The Effective Project Manager

April 6, 2025

Why I Don’t Want to Climb the Corporate Ladder

Feeling unmotivated at work? This honest reflection explores the doubts, comparisons, and shifting priorities that come with mid-career life. Is climbing the corporate ladder really the only path to success? Or is there value in choosing balance over ambition?

Edit: I read this back and it sounds like something I would say in a therapy session. I debated whether I should take this down. But I hope a few of you relate to it. Let’s be gentle with each other and bring understanding and empathy to our lives.

I've been coasting through my work lately.

For quite a while, if I'm being honest.

I've been completing my tasks at a surface level, collecting my salary.

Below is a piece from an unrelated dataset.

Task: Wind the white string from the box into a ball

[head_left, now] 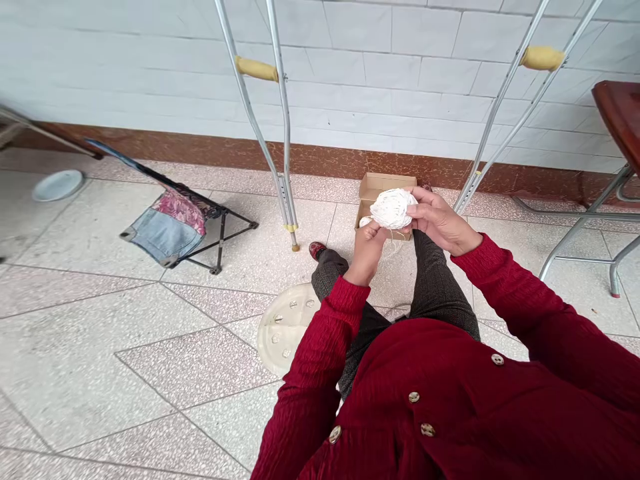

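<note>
A ball of white string [393, 209], wound in many flat-looking strands, is held up in front of me above my knees. My right hand [436, 219] grips its right side, thumb on the near face and fingers around the back. Close against the ball's lower left is my left hand [369, 248], fingers closed in a pinch; what lies between them is hidden. A small white piece [365, 221] shows just beyond those fingertips. Thin pale strands [393, 248] hang below the hands. Behind and beneath the ball stands an open cardboard box [387, 183] on the floor, partly covered by my hands.
Two metal crutches with yellow grips, one left [286, 160] and one right [493, 127], lean at the tiled wall. A folding stool [173, 230] stands left. By my leg is a round pale plastic stool [273, 330]. A metal-legged chair [583, 230] is at right.
</note>
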### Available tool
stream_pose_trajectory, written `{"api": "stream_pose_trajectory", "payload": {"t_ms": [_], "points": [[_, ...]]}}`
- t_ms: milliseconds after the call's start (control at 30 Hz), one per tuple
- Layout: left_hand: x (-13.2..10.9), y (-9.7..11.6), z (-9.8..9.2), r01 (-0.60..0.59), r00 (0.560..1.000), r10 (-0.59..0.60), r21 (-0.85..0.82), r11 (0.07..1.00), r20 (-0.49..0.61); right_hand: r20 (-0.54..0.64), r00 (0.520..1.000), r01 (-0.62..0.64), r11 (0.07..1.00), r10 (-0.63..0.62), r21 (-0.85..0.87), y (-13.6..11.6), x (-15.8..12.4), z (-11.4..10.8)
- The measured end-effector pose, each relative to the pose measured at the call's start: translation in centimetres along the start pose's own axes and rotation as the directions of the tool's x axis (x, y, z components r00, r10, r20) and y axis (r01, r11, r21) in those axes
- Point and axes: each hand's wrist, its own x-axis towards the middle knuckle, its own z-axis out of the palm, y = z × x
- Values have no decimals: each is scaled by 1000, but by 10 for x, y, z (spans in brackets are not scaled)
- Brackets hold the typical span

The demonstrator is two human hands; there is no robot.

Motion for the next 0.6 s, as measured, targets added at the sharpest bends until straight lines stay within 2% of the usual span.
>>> {"api": "stream_pose_trajectory", "payload": {"t_ms": [133,200,300,367,467,600], "points": [[-28,0,2,94,992,-84,-115,989,92,-103,994,41,999,-42,-6,2,6,-9],[-39,-5,0,129,986,-119,-75,989,119,-134,990,31,999,-31,4,6,10,-13],[-47,-14,-7,120,984,-134,126,985,114,-114,993,1,1000,-2,-4,13,15,-17],[-50,-20,-14,89,986,-127,304,948,107,-91,996,-7,999,3,-42,16,18,-18],[-59,-28,-24,41,965,-166,510,859,202,-109,993,25,993,-38,-119,18,20,-23],[-77,-31,-27,-36,914,-236,644,764,331,-139,988,34,978,-63,-206,25,25,-33]]}}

Not doing badly, but not excelling either.

It's pretty embarrassing to admit, and I think many of you would be upset to hear that. But I simply haven't had the motivation to try and do well.

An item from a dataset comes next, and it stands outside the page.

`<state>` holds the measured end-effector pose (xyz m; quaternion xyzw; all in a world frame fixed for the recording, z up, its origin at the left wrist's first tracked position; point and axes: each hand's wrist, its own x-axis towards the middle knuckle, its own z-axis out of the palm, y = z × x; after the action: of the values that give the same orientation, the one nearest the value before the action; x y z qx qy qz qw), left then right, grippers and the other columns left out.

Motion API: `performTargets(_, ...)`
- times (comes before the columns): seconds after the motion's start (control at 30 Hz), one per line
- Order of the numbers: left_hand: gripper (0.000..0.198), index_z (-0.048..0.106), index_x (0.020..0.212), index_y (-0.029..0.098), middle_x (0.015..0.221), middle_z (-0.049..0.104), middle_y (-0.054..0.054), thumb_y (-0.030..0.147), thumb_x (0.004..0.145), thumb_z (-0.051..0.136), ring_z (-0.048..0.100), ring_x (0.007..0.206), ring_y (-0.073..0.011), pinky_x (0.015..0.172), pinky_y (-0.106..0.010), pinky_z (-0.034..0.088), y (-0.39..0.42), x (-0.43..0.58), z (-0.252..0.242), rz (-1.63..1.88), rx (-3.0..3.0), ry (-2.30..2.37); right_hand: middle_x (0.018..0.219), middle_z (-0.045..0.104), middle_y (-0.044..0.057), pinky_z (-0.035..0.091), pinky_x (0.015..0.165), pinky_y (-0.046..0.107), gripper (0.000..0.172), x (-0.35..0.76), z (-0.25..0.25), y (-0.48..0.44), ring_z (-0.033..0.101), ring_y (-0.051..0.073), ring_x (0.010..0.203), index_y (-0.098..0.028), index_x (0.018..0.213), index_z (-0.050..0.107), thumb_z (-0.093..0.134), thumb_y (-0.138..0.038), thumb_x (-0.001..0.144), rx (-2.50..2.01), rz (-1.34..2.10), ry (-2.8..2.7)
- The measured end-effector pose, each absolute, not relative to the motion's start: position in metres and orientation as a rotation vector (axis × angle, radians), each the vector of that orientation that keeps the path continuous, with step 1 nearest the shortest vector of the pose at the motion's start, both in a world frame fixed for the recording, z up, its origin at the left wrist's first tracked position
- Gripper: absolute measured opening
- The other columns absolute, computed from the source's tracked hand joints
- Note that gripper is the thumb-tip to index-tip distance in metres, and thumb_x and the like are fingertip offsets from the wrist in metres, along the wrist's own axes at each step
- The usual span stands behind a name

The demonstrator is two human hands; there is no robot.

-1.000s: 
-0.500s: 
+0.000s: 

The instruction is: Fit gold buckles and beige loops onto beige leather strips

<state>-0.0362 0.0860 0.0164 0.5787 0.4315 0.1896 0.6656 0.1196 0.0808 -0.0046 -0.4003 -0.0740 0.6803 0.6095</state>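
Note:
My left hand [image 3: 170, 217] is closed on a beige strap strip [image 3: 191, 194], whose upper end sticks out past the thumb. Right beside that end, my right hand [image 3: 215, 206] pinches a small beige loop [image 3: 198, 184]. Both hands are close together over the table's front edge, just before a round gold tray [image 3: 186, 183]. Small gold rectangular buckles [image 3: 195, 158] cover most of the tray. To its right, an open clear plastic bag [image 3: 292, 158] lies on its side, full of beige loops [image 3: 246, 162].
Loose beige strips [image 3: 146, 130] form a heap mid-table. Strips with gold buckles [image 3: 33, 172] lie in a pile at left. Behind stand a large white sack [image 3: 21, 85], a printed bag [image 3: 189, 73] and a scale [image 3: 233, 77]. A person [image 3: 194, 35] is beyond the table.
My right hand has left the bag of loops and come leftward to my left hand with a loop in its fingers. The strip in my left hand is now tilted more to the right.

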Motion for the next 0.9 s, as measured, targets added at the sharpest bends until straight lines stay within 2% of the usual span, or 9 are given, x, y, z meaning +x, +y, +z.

What worries me more is that I don't feel the need to progress. I don't really want to reach a new level or get a promotion. I don't want to do extra work or shoulder additional accountability or have more people reporting to me. It all sounds like a hassle.

I earn "enough" money. Do I really want more?

I could use more, of course. I could pay my bills faster, improve my home, or travel more frequently. I could even start a business.

But I just don't want to.

Is that so bad?

The Game of Comparison

I ask myself that all the time, particularly when I scroll through social media and see people younger than me earning massive money, traveling to exotic places, and driving luxury cars.

Then there's LinkedIn. My goodness. Where everyone's "humbled to announce" something amazing while I'm just trying to make it through my email backlog.

I catch myself scrolling through updates from college friends who are now VPs or launching startups. Each notification feels like a tiny judgment on my choices. Each promotion announcement from someone younger than me sends me into a spiral of self-doubt.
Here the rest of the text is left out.